But back to the point - watching the landing scenes made me think of D-Day. Surely one of the greatest - and riskiest - undertakings of any age of history? The largest fleet in human history and hundreds of thousands of ordinary ‘citizen soldiers’ who accomplished the impossible. These men were not scions of an immortal god, imbued with supernatural strength. They were ordinary folk who did the extraordinary. And I wondered, will people look back at D-Day in a few centuries and imagine it is mostly an inflated myth, based on a much smaller actual event? Would they believe the scale of the undertaking? As the 60th anniversary approaches and the men who took part slowly fade away into old age and death I’d argue that they are already well on the way to becoming legend, even to us only six decades later.
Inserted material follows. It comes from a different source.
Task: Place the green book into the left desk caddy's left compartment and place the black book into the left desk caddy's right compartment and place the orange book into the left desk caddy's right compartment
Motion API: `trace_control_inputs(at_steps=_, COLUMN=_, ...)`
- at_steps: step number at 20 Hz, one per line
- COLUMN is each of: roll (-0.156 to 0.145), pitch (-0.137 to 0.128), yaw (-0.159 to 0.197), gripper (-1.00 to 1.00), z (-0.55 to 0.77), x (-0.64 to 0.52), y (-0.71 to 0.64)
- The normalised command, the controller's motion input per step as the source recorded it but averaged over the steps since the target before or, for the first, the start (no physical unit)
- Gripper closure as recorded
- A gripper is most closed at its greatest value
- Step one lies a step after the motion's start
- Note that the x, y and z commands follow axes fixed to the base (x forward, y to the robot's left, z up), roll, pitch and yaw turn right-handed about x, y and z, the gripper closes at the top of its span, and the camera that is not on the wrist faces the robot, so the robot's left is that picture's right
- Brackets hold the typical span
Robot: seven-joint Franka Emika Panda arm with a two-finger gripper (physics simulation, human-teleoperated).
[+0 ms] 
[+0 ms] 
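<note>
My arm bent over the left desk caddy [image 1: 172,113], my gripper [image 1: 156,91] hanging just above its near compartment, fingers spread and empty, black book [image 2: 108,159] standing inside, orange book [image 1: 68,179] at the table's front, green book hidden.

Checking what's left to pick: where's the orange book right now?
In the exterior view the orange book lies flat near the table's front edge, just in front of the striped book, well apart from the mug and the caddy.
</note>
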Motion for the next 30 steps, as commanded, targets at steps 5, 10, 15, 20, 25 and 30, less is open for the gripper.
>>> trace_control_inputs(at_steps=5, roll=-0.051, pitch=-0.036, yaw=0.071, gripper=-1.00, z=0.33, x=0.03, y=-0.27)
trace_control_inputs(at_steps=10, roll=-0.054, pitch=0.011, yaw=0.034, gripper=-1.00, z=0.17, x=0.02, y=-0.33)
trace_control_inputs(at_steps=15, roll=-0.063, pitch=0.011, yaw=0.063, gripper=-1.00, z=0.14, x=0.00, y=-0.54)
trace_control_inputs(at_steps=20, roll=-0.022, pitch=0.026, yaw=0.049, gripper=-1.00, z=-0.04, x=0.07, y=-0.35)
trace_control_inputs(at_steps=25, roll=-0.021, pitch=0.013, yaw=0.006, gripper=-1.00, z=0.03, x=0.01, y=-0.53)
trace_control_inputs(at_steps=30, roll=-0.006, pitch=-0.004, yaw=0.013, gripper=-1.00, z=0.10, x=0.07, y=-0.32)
We know it really happened and yet is already the stuff our national folklore and the ordinary men who did it seem, with each retreating years, to take on the stature of giants.



Was it this way once with a real Trojan War? Was there ever an Achilles or is he just an invention by the epic bards, added to real events to give a narrative edge to their oral re-creation of history? These events were ancient when Homer - if he really existed - wrote down these poems and almost certainly re-interpreted them for his contemporary audience. Actually viewed in that light perhaps modern tinkering with the Iliad is not without precedent, is it? Will a future writer create a future Achilles storming Gold or Omaha Beaches? So we give birth to legends. Our collective folklore moves in the modern world still - witness another epic battle of WWII, the Battle of the River Plate. One of the British warships who fought doggedly against the superior German pocket battleship Graf Spee was named Ajax. Even when we don’t know it we live in myth.

Bonfire of the inanities



A huge fire has consumed a building where Tory lickspittle Charles Saatchi was storing a large amount of his modern, so-called ‘Brit-Art’ collection, including works by Hirst, Emin and Turk. Tracey Emin’s beach hut and the tent listing the names of her former shags are gone as is ‘floater’, an empty Perspex box with chewing gum wads stuck to the top. Dear Lord, how will the art world ever recover????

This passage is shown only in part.